NAIROBI, Kenya -- Attitudes in Somalia toward a practice that critics decry as torture may be changing, as new data released by the U.N. children's agency on Tuesday showed that female genital mutilation among children in northern Somalia is on the decline.


The survey released by UNICEF and the governments of Somaliland and Puntland found that 25 percent of girls from the ages of 1 to 14 years old have undergone the practice, compared with 99 percent of women in those regions.


UNICEF has been working with community and religious leaders in northern Somalia to try to change attitudes toward female genital mutilation. Sheema Sen Gupta, the chief of child protection for UNICEF in Somalia, said that 28 communities in Somaliland have declared an end to the practice, and UNICEF hopes to have that number up to 60 by the end of this year.


"If you ask the average Somali woman why they practice FGM now, they will tell you it's for religious reasons. But it's not religious because FGM predates Islam," Gupta said.


In December the U.N. General Assembly unanimously approved a resolution calling for a global ban on female genital mutilation, a centuries-old practice stemming from the belief that circumcising girls controls women's sexuality and enhances fertility. It has also been linked to religious and cultural practices, although Muslim and Christian leaders have spoken out against it.


"When religious leaders are able to come out and say this is not a religious practice, then people start listening," said UNICEF chief Gupta.


Female genital mutilation is commonplace in 28 countries in Africa as well as in Yemen, Iraq, Malaysia, Indonesia and among certain ethnic groups in South America, according to Amnesty International. But the issue is a worldwide concern because it is also practiced by immigrants in diaspora communities.


The U.N. said in 2010 that about 70 million girls and women had undergone the procedure, and the World Health Organization said about 6,000 girls were circumcised every day.


Aside from religious reasons, Somali women say that they choose female genital mutilation for their daughters so that they are more eligible for marriage, said Gupta.


"Even the women who are educated, including Somali women living in the U.K., for example, when we talk to them and try to understand why they practice FGM they say, `My daughter is not going to be marriageable if she is not circumcised,'" Gupta said. "So the social pressures are such, the traditional norms are such, that even when people know that it's painful, it's barbaric, etc., people are saying, `Can my daughter be married?'"

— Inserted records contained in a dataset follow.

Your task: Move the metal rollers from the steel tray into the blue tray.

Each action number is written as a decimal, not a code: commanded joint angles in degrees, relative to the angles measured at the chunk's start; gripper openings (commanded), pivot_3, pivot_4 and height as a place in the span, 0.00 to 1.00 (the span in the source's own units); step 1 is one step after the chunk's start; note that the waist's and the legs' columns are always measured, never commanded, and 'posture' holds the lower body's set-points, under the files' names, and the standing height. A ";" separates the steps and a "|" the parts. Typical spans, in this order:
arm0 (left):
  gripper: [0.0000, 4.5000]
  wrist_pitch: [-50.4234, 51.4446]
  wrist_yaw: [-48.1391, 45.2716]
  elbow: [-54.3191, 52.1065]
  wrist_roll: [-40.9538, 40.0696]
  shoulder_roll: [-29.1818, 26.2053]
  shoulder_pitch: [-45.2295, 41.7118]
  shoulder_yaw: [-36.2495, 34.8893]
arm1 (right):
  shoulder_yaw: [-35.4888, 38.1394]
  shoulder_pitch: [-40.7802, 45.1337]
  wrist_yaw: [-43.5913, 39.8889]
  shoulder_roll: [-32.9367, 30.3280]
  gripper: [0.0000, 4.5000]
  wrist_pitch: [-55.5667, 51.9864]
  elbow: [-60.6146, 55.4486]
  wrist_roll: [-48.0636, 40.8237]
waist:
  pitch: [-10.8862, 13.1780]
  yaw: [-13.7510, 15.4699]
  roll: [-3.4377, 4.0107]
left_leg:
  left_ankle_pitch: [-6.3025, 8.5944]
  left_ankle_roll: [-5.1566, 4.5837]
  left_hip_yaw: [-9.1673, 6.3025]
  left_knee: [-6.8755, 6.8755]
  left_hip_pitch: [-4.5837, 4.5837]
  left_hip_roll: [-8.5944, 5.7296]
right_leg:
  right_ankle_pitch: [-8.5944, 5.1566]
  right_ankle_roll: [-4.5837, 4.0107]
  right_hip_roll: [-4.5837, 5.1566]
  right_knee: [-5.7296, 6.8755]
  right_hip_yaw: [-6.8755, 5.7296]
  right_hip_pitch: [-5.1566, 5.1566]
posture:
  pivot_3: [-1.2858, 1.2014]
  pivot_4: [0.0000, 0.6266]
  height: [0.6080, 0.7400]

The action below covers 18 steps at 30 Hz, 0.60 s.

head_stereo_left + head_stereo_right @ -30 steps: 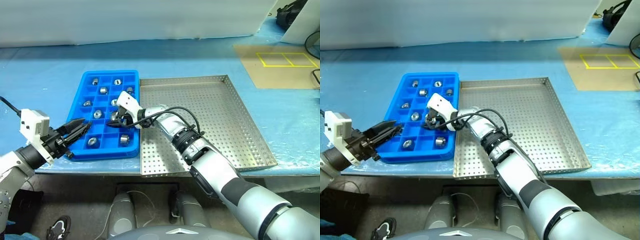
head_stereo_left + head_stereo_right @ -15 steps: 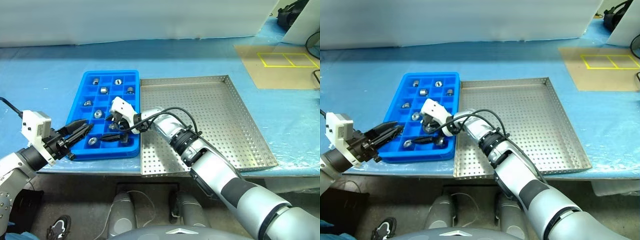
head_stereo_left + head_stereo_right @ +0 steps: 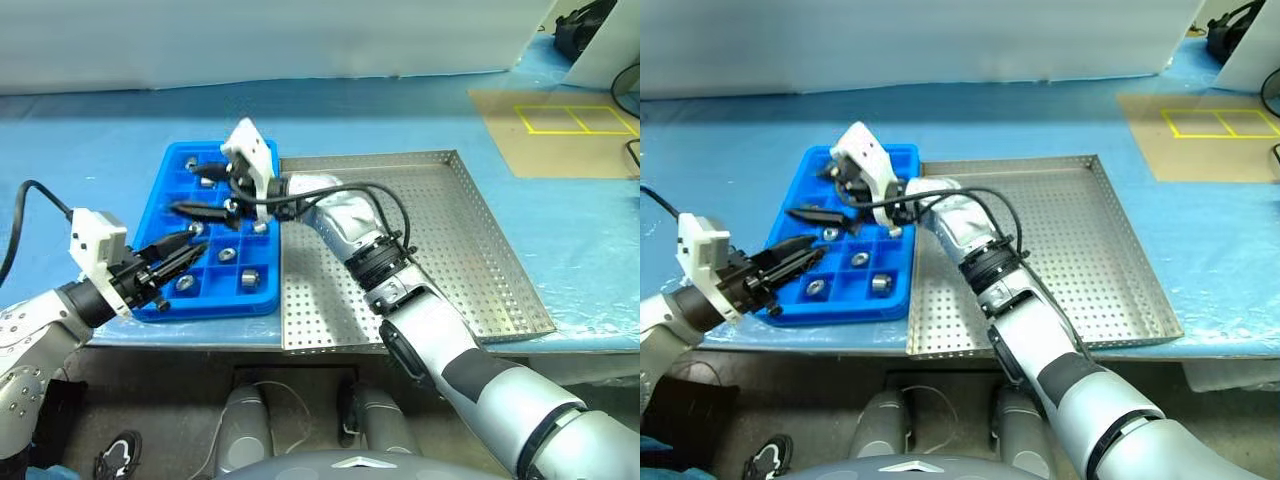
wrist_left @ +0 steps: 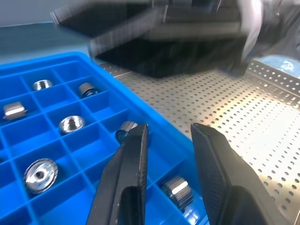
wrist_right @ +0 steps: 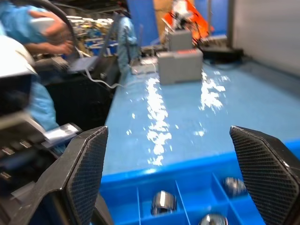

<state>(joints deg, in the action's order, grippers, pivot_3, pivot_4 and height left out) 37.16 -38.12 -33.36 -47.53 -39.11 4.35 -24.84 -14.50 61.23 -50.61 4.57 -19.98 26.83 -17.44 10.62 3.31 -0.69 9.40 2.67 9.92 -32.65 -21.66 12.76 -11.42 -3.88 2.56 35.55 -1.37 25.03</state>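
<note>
Change: I see my right gripper (image 3: 200, 185), which a second ago sat low among the compartments at the blue tray's near-middle, now lifted above the tray's far half with its fingers spread wide and nothing between them. My left gripper (image 3: 178, 255) has edged in from the tray's near-left corner and now reaches over the near compartments.

Metal rollers: I count several metal rollers (image 3: 249, 274) resting singly in compartments, spread from the near row to the far row. The right wrist view shows two or three more at the far end (image 5: 160, 202).

Blue tray: the blue tray (image 3: 268, 296) lies on the table with its long right side touching the steel tray.

Steel tray: I see no rollers on the visible perforated floor of the steel tray (image 3: 450, 230); my right arm crosses its near-left part.

Left gripper: clenched, fingertips (image 4: 136, 154) nearly together, gripping nothing, hovering just above a roller near the tray's right edge.

Table: a blue sheet covers the table (image 3: 90, 140).

Background: people in blue clothing (image 5: 28, 37) stand beyond the table's left end.
</note>
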 commanded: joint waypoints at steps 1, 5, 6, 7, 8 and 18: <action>0.35 -2.83 0.82 2.39 2.67 1.60 -3.89 4.12 | 1.13 -5.40 -0.79 -9.11 0.96 -2.91 -8.56 2.32 | -0.04 0.58 -0.07 | 0.00 0.00 0.01 -0.02 0.05 -0.02 | 0.00 0.01 0.01 -0.03 0.02 -0.07 | 0.50 0.24 1.00; 0.35 -5.47 2.94 6.22 7.57 4.34 -8.66 8.80 | 4.46 -8.96 1.01 -17.32 0.96 -9.76 -13.14 1.67 | -0.06 0.67 -0.10 | -0.03 0.04 0.02 -0.13 0.16 -0.09 | -0.12 0.39 0.05 -0.07 0.05 -0.30 | 0.49 0.24 1.00; 0.35 -6.00 3.52 7.62 8.34 5.41 -10.10 9.79 | 6.19 -10.16 1.08 -19.90 0.96 -11.25 -14.16 1.11 | -0.05 0.57 -0.08 | -0.05 0.07 0.02 -0.13 0.16 -0.08 | -0.11 0.40 0.04 -0.03 0.06 -0.26 | 0.48 0.24 1.00; 0.35 -6.53 3.75 8.91 8.92 6.40 -11.43 10.65 | 7.68 -11.60 0.83 -22.53 0.96 -12.08 -14.99 0.87 | -0.04 0.52 -0.05 | -0.08 0.12 0.02 -0.12 0.17 -0.08 | -0.11 0.40 0.02 0.01 0.07 -0.22 | 0.48 0.24 1.00; 0.35 -7.03 3.66 9.81 9.44 7.17 -12.48 11.37 | 8.49 -13.01 0.63 -24.83 0.96 -12.34 -15.56 1.14 | -0.04 0.44 -0.06 | -0.13 0.19 0.01 -0.10 0.18 -0.07 | -0.10 0.37 -0.02 0.04 0.09 -0.19 | 0.48 0.24 1.00; 0.35 -11.57 -0.45 22.83 12.97 12.60 -25.53 17.16 | 12.22 -27.94 2.82 -33.99 0.96 -15.87 -22.00 1.33 | -0.09 -1.82 -0.07 | -0.17 0.25 0.04 -0.15 0.15 -0.01 | 0.07 0.08 -0.25 -0.05 0.21 -0.16 | 0.42 0.24 1.00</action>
<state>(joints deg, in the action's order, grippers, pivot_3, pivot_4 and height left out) 27.36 -37.37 -11.20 -35.04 -26.48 -19.57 -7.90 -4.78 33.42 -48.90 -29.22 -35.29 8.15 -14.68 10.53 1.50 -0.75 9.26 2.85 9.97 -32.81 -21.49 12.74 -11.35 -3.80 2.32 35.51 -1.16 24.85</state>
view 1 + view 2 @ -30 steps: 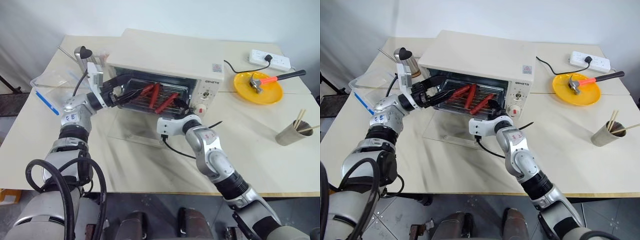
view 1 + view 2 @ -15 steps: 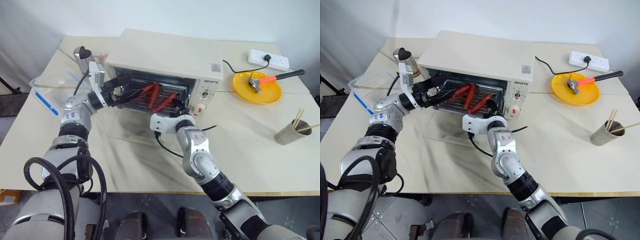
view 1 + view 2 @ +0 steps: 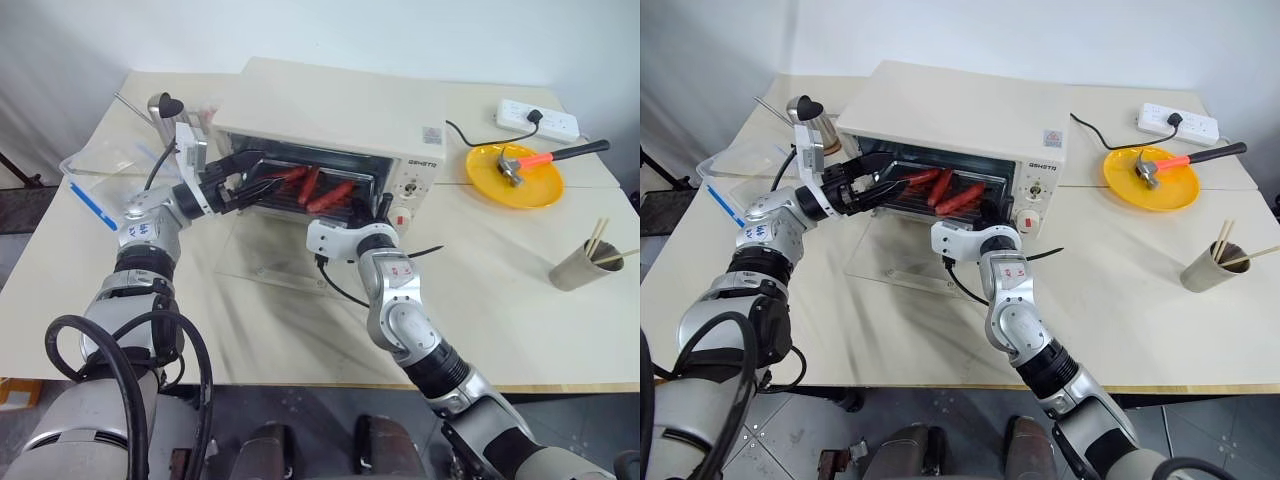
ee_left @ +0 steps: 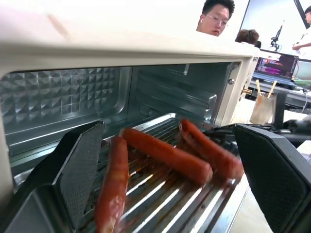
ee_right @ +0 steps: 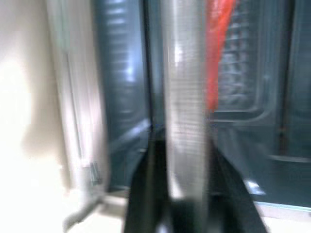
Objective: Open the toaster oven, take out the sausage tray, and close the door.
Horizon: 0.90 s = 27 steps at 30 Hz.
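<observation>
You have the toaster oven in the middle of the table, its open front facing you and the glass door folded down flat on the near side. To the right sit a yellow plate with a hammer on it, a white power strip at the far right, and a cup holding sticks near the right edge; to the left stand a small kettle and a clear plastic box. A black cable trails across the table beside the door. Small dark brand lettering sits above the oven's 2 knobs but is too small to read. The sausage tray lies in the oven mouth with its long axis running left to right, and the 3 sausages point roughly from near to far. Your left gripper hangs at the left end of the opening with its fingers spread wide on either side of the tray, gripping nothing. Your right gripper is at the tray's right end, and its fingers are pinched on the tray's rim.
</observation>
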Motion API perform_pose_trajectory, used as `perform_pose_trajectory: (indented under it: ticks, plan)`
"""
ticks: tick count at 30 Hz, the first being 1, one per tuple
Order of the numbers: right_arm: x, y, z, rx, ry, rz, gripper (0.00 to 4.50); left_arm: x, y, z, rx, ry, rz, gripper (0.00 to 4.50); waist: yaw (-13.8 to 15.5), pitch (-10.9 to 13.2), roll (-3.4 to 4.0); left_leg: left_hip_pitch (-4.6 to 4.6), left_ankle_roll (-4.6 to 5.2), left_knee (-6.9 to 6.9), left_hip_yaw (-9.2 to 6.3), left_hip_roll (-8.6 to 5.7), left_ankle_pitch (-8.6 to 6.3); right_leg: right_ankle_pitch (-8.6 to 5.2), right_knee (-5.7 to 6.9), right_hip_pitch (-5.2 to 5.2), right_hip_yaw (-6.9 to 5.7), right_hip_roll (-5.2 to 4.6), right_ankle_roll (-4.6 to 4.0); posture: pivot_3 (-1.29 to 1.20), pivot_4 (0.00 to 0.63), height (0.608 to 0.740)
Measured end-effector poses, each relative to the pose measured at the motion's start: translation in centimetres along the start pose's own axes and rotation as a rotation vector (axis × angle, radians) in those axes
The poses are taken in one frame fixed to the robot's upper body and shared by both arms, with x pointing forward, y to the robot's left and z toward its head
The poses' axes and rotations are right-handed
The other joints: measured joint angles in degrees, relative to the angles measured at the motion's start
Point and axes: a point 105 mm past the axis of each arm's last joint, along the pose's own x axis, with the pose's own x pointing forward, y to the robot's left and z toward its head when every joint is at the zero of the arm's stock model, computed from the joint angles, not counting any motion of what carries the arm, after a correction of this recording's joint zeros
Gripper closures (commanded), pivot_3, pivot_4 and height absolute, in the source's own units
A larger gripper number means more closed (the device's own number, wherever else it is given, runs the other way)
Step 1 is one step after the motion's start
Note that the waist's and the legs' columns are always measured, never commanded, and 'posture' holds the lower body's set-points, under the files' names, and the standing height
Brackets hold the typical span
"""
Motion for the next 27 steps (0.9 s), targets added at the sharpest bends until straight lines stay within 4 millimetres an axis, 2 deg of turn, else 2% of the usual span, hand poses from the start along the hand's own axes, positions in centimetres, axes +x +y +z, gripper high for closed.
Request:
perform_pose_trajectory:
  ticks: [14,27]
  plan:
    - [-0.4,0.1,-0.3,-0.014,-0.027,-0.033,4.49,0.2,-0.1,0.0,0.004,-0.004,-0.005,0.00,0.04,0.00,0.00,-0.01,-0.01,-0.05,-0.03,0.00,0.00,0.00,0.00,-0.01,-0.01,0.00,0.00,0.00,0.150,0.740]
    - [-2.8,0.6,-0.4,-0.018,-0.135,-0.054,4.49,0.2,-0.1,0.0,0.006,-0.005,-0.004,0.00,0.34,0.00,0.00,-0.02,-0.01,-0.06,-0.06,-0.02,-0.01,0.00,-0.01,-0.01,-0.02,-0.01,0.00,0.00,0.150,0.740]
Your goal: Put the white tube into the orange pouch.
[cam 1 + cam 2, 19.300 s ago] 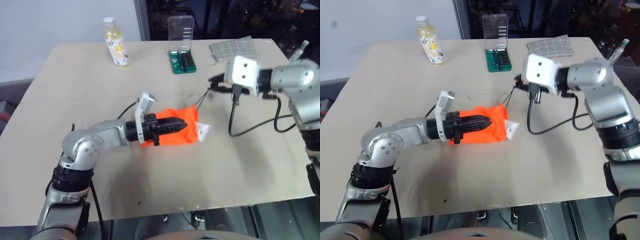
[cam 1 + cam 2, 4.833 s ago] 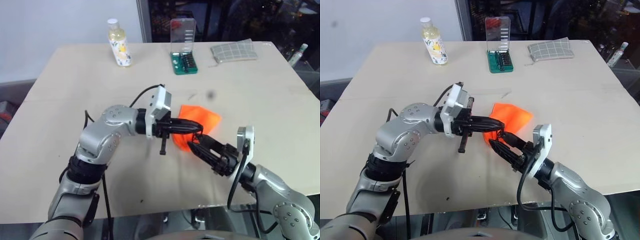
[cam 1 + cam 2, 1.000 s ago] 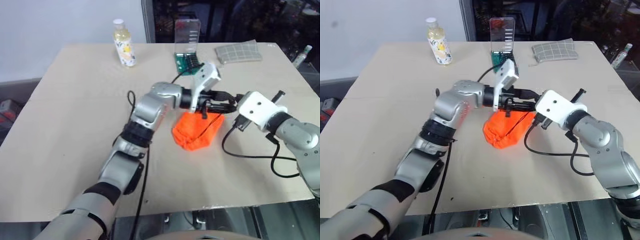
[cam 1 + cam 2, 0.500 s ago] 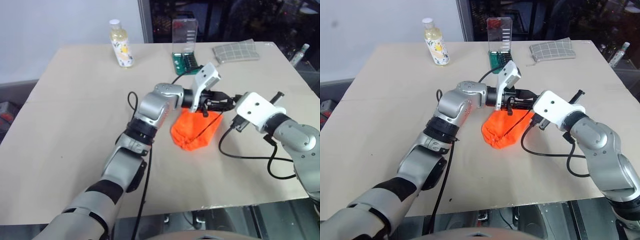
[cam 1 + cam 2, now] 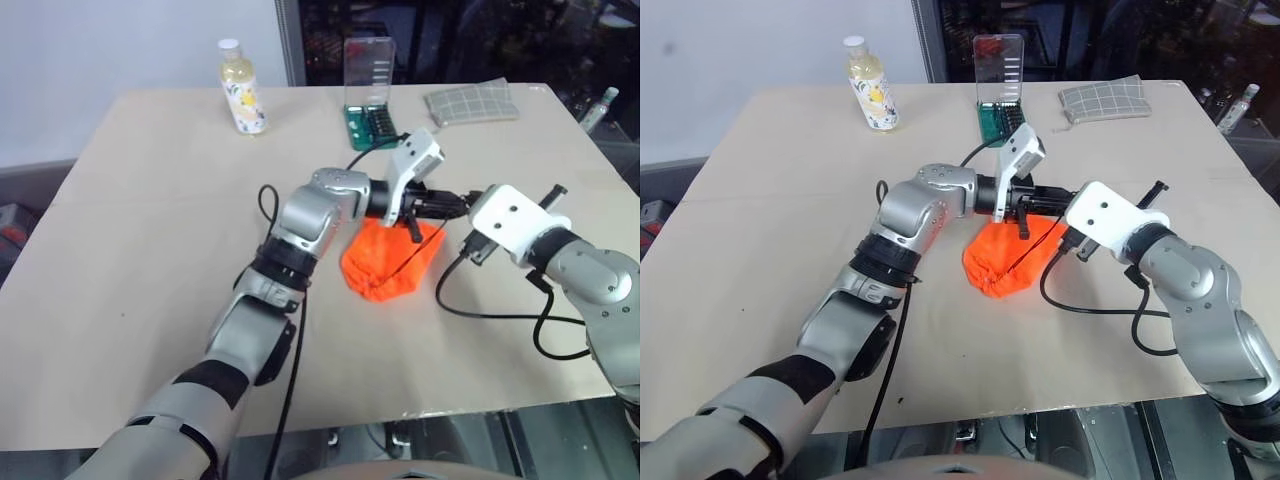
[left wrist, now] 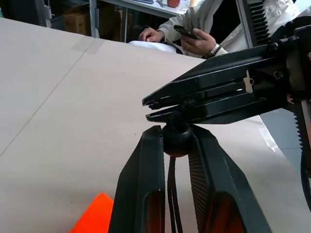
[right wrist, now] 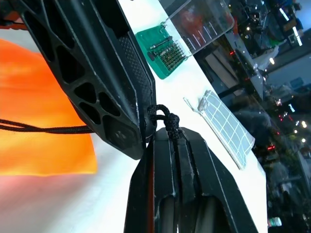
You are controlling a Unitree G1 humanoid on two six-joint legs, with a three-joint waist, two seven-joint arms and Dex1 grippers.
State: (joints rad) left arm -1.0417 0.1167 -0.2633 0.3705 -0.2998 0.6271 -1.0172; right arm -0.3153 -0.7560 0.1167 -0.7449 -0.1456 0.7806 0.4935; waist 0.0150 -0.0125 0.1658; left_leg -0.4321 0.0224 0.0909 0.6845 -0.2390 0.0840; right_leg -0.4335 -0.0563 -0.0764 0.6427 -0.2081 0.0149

But Gupta said that when she talks to Somali men and asks if a woman should be circumcised, the men say they don't know and that the women say it needs to be done.


The survey data released Tuesday is only the fourth multiple-indicator cluster survey to be carried out in Somalia, a notoriously difficult place to gather solid information over the last 20 years.


The survey also found that the literacy rate among women in northern Somalia is on the rise, as is school attendance. Access to quality drinking water is also up.


However, Susannah Price, a spokeswoman for UNICEF, said that new information showing a low number of children being vaccinated was "depressing," and it showed more work needs to be done.


The future does appear brighter for reducing the number of girls subjected to female genital mutilation, said Gupta. She noted that Somalia's new constitution, passed last year, bans the practice. Al-Shabab, the militant group that controls large parts of south-central Somalia, also bans it, she said.


"I think we've made a dent and I think, for us, I think there's going to be quite a bit of progress from now on," Gupta said.